▸ **Work instructions**
For this exercise, restate word for word only the lines from the first line of the data to the line containing "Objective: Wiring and".

▸ **Dataset content**
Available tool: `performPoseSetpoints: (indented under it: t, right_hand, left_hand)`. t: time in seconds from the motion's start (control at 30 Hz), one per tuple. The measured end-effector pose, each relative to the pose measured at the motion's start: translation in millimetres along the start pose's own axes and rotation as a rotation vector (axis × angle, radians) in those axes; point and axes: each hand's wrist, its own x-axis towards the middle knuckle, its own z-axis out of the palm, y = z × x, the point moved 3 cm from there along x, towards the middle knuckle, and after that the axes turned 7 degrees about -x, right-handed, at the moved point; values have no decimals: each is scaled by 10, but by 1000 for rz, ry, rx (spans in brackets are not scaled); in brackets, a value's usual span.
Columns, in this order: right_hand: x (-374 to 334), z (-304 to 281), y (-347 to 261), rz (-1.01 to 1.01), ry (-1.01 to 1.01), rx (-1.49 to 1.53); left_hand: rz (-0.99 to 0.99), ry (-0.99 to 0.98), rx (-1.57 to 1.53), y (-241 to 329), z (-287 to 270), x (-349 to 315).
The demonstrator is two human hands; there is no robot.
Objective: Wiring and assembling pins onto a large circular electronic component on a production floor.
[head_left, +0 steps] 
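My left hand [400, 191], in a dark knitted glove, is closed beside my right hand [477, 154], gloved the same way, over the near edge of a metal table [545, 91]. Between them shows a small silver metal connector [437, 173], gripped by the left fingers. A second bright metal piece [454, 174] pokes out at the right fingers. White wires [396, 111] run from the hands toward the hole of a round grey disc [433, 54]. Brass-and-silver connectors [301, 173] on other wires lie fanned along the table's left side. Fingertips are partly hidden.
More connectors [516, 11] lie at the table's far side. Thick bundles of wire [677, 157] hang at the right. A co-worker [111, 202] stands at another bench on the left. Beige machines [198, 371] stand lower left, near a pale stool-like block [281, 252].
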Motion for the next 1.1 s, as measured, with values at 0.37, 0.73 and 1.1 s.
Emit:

▸ **Task result**
Available tool: `performPoseSetpoints: (indented under it: t, right_hand, left_hand)`. t: time in seconds from the motion's start (control at 30 Hz), one per tuple. The measured end-effector pose, each relative to the pose measured at the motion's start: translation in millimetres along the start pose's own axes and rotation as a rotation vector (axis × angle, radians) in those axes; point and axes: each hand's wrist, its own x-axis towards the middle knuckle, its own z-axis out of the palm, y = z × x, the point moved 3 cm from there along x, towards the middle knuckle, and after that the axes turned 7 degrees about -x, right-handed, at the moved point; values have no decimals: each is scaled by 10, but by 1000 for rz, ry, rx (spans in brackets are not scaled); in brackets, a value's usual span.
Columns, in this order: right_hand: x (-374 to 334), z (-304 to 281), y (-347 to 261), rz (-1.01 to 1.01), ry (-1.01 to 1.01), rx (-1.49 to 1.53); left_hand: rz (-0.99 to 0.99), ry (-0.99 to 0.98), rx (-1.57 to 1.53), y (-241 to 329), z (-287 to 270), x (-349 to 315).
The demonstrator is two human hands; there is no robot.
Objective: Wiring and assembling pins onto a large circular electronic component on a production floor.

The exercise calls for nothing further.